Nothing may be dropped or altered: reproduce all the data.

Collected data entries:
__________________________________________________

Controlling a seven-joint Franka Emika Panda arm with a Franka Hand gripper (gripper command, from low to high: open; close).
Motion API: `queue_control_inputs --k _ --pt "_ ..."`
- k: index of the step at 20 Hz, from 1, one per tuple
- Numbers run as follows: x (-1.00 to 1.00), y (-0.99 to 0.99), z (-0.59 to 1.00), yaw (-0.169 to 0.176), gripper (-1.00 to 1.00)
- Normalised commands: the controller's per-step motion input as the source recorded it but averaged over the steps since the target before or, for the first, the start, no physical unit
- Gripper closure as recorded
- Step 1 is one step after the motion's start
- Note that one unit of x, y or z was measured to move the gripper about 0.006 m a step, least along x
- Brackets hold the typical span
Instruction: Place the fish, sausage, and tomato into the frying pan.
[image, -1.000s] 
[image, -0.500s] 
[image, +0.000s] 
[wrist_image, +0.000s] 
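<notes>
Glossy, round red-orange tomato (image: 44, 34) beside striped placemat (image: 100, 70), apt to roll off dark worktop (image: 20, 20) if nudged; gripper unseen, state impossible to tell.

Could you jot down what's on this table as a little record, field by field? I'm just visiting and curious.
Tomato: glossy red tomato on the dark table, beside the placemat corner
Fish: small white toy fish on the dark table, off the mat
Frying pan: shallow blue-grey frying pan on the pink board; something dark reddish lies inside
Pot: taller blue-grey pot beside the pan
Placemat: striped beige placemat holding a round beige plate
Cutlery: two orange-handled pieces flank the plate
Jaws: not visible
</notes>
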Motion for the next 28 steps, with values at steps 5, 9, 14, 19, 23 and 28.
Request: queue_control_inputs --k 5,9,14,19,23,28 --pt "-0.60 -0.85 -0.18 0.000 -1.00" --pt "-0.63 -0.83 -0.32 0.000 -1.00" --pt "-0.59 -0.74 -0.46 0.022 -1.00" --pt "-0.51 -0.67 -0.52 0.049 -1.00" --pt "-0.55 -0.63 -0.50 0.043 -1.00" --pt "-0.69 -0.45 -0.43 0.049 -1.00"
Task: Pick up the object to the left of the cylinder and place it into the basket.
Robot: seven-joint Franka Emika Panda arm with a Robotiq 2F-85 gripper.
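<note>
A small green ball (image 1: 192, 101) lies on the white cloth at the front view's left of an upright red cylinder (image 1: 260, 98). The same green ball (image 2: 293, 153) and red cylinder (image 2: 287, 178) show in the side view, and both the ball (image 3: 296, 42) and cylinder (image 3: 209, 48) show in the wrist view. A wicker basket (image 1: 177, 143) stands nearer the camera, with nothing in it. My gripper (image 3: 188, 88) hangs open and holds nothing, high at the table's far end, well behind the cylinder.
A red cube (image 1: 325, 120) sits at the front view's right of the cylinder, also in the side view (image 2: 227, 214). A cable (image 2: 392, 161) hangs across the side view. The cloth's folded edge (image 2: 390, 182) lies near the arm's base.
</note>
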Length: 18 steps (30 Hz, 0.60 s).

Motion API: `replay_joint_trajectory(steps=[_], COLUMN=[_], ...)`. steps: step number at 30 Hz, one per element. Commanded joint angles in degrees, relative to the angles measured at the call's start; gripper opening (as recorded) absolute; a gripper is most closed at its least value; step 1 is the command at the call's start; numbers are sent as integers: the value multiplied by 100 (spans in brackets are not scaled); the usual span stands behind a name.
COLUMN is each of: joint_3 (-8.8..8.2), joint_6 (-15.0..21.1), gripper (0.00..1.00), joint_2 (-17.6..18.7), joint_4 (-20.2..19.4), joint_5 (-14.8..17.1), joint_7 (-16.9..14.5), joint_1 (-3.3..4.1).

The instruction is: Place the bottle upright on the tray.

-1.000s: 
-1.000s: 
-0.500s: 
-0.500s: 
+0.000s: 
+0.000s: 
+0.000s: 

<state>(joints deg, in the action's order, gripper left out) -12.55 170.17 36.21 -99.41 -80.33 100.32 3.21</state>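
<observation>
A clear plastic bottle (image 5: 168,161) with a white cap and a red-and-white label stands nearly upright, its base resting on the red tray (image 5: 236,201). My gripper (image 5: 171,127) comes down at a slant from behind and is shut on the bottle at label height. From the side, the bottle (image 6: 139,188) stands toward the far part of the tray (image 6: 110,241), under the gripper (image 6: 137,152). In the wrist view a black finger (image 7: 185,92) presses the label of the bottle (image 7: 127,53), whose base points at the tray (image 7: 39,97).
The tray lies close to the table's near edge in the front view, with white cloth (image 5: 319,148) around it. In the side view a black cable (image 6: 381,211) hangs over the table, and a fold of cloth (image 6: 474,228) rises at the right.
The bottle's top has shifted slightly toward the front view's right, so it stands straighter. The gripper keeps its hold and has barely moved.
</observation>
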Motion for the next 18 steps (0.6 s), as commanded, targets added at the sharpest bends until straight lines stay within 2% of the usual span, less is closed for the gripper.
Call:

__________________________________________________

Response for this exercise ▸
Controlling a seven-joint Franka Emika Panda arm with a Franka Hand gripper (gripper command, from low to high: open; close).
Motion API: `queue_control_inputs --k _ --pt "_ ..."`
- k: index of the step at 20 Hz, from 1, one per tuple
- Numbers run as follows: x (-1.00 to 1.00), y (-0.99 to 0.99), z (-0.59 to 1.00), yaw (-0.169 to 0.176), gripper (-1.00 to 1.00)
- Normalised commands: the controller's per-step motion input as the source recorded it but averaged over the steps since the target before or, for the first, the start, no physical unit
- Gripper closure as recorded
- Step 1 is one step after the motion's start
- Note that one unit of x, y or z was measured to move the gripper about 0.006 m a step, least along x
- Brackets hold the typical span
Instruction: Place the fish, sausage, and tomato into the frying pan.
[image, -1.000s] 
[image, -0.500s] 
[image, +0.000s] 
[wrist_image, +0.000s] 
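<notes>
Glossy, round red-orange tomato (image: 44, 34) beside striped placemat (image: 100, 70), apt to roll off dark worktop (image: 20, 20) if nudged; gripper unseen, state impossible to tell.

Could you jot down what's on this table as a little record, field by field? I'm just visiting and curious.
Tomato: glossy red tomato on the dark table, beside the placemat corner
Fish: small white toy fish on the dark table, off the mat
Frying pan: shallow blue-grey frying pan on the pink board; something dark reddish lies inside
Pot: taller blue-grey pot beside the pan
Placemat: striped beige placemat holding a round beige plate
Cutlery: two orange-handled pieces flank the plate
Jaws: not visible
</notes>
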Motion for the next 28 steps, with values at steps 5, 9, 14, 19, 23 and 28.
Request: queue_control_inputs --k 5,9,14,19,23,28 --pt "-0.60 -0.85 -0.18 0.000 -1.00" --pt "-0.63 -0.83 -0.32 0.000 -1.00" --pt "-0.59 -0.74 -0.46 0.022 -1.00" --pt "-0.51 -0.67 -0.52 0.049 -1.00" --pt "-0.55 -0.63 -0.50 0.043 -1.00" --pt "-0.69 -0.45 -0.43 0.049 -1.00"
Task: Pick up the object to the left of the cylinder and place it into the basket.
Robot: seven-joint Franka Emika Panda arm with a Robotiq 2F-85 gripper.
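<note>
A small green ball (image 1: 192, 101) lies on the white cloth at the front view's left of an upright red cylinder (image 1: 260, 98). The same green ball (image 2: 293, 153) and red cylinder (image 2: 287, 178) show in the side view, and both the ball (image 3: 296, 42) and cylinder (image 3: 209, 48) show in the wrist view. A wicker basket (image 1: 177, 143) stands nearer the camera, with nothing in it. My gripper (image 3: 188, 88) hangs open and holds nothing, high at the table's far end, well behind the cylinder.
A red cube (image 1: 325, 120) sits at the front view's right of the cylinder, also in the side view (image 2: 227, 214). A cable (image 2: 392, 161) hangs across the side view. The cloth's folded edge (image 2: 390, 182) lies near the arm's base.
</note>
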Length: 18 steps (30 Hz, 0.60 s).

Motion API: `replay_joint_trajectory(steps=[_], COLUMN=[_], ...)`. steps: step number at 30 Hz, one per element. Commanded joint angles in degrees, relative to the angles measured at the call's start; gripper opening (as recorded) absolute; a gripper is most closed at its least value; step 1 is the command at the call's start; numbers are sent as integers: the value multiplied by 100 (spans in brackets are not scaled); the usual span stands behind a name.
COLUMN is each of: joint_3 (-8.8..8.2), joint_6 (-15.0..21.1), gripper (0.00..1.00), joint_2 (-17.6..18.7), joint_4 (-20.2..19.4), joint_5 (-14.8..17.1), joint_7 (-16.9..14.5), joint_1 (-3.3..4.1).

The instruction is: Place the bottle upright on the tray.

-1.000s: 
-1.000s: 
-0.500s: 
-0.500s: 
+0.000s: 
+0.000s: 
+0.000s: 

<state>(joints deg, in the action's order, gripper left out) -12.55 170.17 36.21 -99.41 -80.33 100.32 3.21</state>
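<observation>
A clear plastic bottle (image 5: 168,161) with a white cap and a red-and-white label stands nearly upright, its base resting on the red tray (image 5: 236,201). My gripper (image 5: 171,127) comes down at a slant from behind and is shut on the bottle at label height. From the side, the bottle (image 6: 139,188) stands toward the far part of the tray (image 6: 110,241), under the gripper (image 6: 137,152). In the wrist view a black finger (image 7: 185,92) presses the label of the bottle (image 7: 127,53), whose base points at the tray (image 7: 39,97).
The tray lies close to the table's near edge in the front view, with white cloth (image 5: 319,148) around it. In the side view a black cable (image 6: 381,211) hangs over the table, and a fold of cloth (image 6: 474,228) rises at the right.
The bottle's top has shifted slightly toward the front view's right, so it stands straighter. The gripper keeps its hold and has barely moved.
</observation>
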Motion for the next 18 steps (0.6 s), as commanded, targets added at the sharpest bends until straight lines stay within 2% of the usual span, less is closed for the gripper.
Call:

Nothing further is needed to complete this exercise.